| Dataset content |
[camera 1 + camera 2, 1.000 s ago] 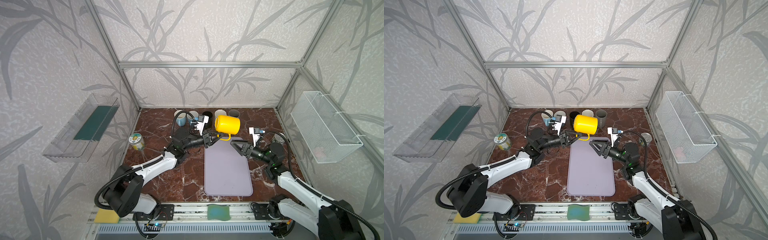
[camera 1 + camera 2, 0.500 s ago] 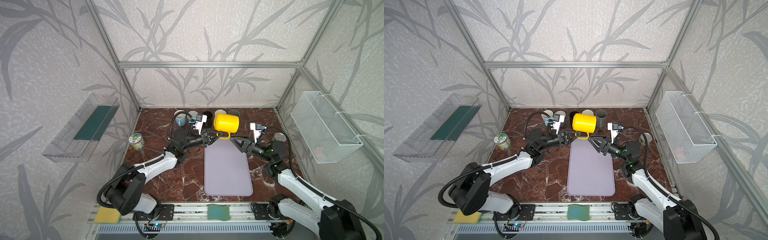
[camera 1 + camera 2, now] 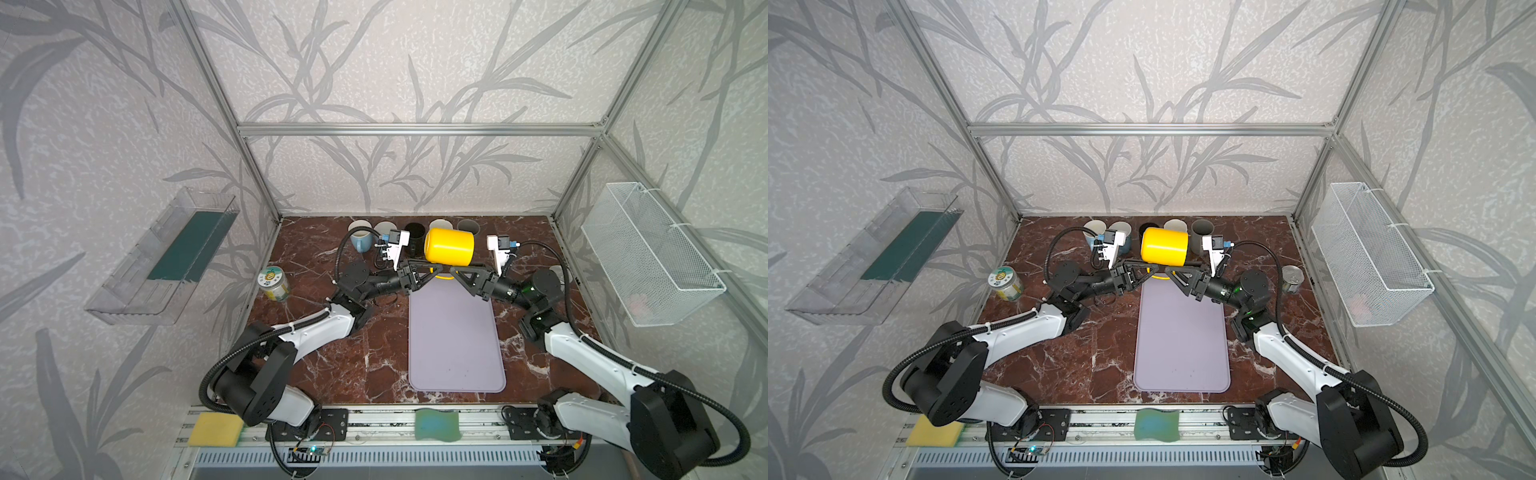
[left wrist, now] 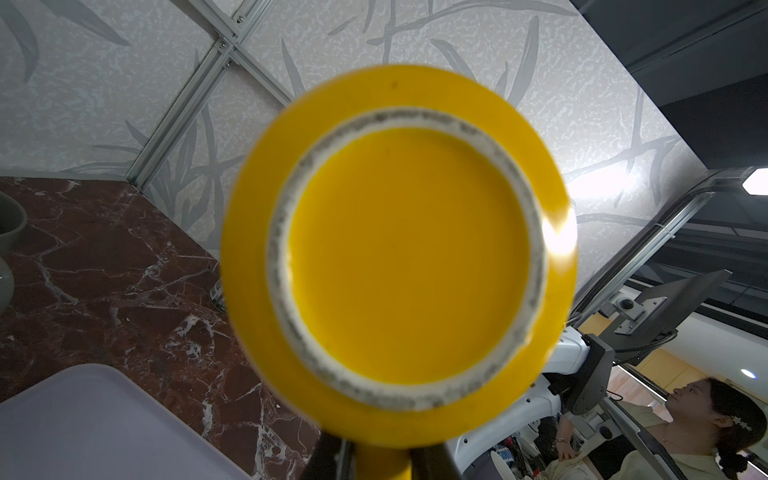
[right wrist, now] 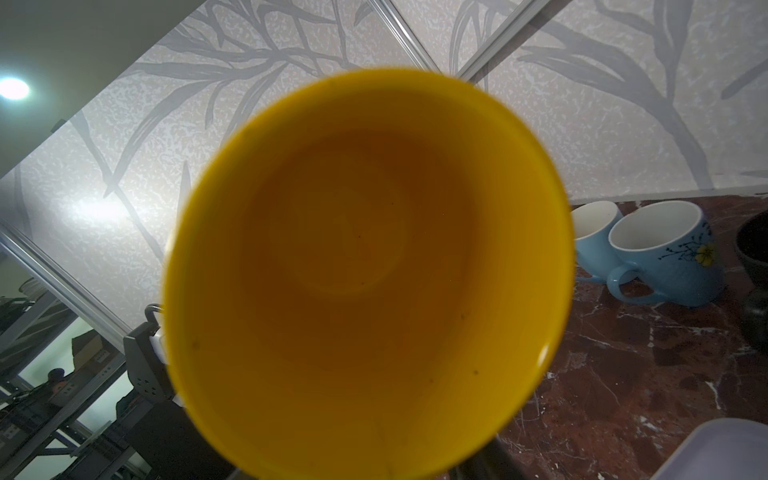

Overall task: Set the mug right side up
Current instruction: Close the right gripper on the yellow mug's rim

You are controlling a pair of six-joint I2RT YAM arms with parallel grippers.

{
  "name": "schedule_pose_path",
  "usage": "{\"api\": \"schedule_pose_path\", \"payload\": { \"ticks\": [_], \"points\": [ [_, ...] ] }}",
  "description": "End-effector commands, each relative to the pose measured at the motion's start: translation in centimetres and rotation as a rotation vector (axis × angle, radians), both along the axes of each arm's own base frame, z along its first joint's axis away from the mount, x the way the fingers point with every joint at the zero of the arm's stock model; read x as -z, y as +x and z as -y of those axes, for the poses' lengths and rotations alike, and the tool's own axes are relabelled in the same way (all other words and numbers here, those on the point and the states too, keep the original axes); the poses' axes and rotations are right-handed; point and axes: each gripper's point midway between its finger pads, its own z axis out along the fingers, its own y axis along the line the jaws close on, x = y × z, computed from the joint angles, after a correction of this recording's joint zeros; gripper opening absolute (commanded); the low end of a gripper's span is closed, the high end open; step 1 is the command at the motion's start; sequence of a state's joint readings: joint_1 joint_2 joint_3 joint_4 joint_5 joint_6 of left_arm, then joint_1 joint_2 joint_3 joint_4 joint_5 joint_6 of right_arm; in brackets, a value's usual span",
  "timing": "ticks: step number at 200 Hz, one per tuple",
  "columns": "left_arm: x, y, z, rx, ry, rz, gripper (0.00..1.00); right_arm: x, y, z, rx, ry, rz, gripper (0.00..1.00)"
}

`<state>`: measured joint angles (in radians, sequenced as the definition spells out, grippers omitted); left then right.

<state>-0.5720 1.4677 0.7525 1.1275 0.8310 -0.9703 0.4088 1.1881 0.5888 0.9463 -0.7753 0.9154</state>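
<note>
The yellow mug hangs on its side in the air over the far end of the lilac mat. Its base faces the left wrist camera and its mouth faces the right wrist camera. My left gripper is shut on the handle, which points down under the mug. My right gripper sits just under the mug's mouth end, jaws apart, one finger showing beside the rim. Whether it touches the mug is hidden.
Several mugs stand along the back wall, among them a blue one, a black one and a grey one. A jar stands at the left, a tin can at the right. A wire basket hangs on the right wall.
My right gripper has come up and left to the mug's mouth end, its jaws narrowing a little. The left gripper has carried the mug slightly left, still shut on the handle.
</note>
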Motion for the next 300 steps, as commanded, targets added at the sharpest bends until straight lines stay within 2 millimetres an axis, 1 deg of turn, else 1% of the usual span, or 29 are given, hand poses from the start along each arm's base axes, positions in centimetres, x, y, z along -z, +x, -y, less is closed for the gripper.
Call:
{"api": "schedule_pose_path", "payload": {
  "ticks": [1, 48, 105, 144, 167, 218, 251, 258, 276, 294, 300],
  "points": [
    [-3.3, -1.4, -1.0, 0.014, -0.080, 0.123, 0.00, -3.2, -0.3, -0.2, -0.013, 0.068, 0.093, 0.47],
    [-3.1, -1.2, -1.3, 0.008, -0.079, 0.120, 0.00, -4.1, 0.0, -0.5, -0.024, 0.108, 0.100, 0.42],
    [-3.0, -1.2, -1.5, 0.011, -0.090, 0.117, 0.00, -4.5, 0.1, -0.8, -0.029, 0.127, 0.098, 0.32],
    [-2.9, -1.2, -1.6, 0.015, -0.090, 0.115, 0.00, -4.7, 0.0, -0.9, -0.040, 0.139, 0.102, 0.14],
    [-2.9, -1.3, -1.5, 0.020, -0.090, 0.116, 0.00, -4.8, 0.0, -1.0, -0.045, 0.149, 0.101, 0.00],
    [-2.5, -1.3, -1.4, 0.031, -0.081, 0.103, 0.00, -4.8, 0.0, -0.9, -0.042, 0.156, 0.099, 0.00],
    [-2.1, -1.0, -1.3, 0.030, -0.065, 0.088, 0.09, -4.9, 0.0, -0.9, -0.039, 0.156, 0.104, 0.00],
    [-2.0, -1.0, -1.3, 0.029, -0.061, 0.090, 0.18, -4.8, -0.1, -0.9, -0.040, 0.155, 0.102, 0.00],
    [-2.0, -1.3, -1.2, 0.046, -0.052, 0.107, 0.32, -4.9, -0.2, -0.8, -0.037, 0.154, 0.106, 0.00],
    [-2.1, -1.3, -1.0, 0.061, -0.050, 0.103, 0.51, -4.9, -0.2, -0.8, -0.033, 0.148, 0.106, 0.00],
    [-2.0, -1.3, -1.0, 0.061, -0.049, 0.099, 0.55, -4.9, -0.2, -0.7, -0.030, 0.147, 0.108, 0.00]
  ]
}}
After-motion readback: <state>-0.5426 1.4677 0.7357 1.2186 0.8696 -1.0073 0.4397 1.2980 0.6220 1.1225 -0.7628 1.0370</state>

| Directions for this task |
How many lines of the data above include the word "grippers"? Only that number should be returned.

| Exercise solution |
2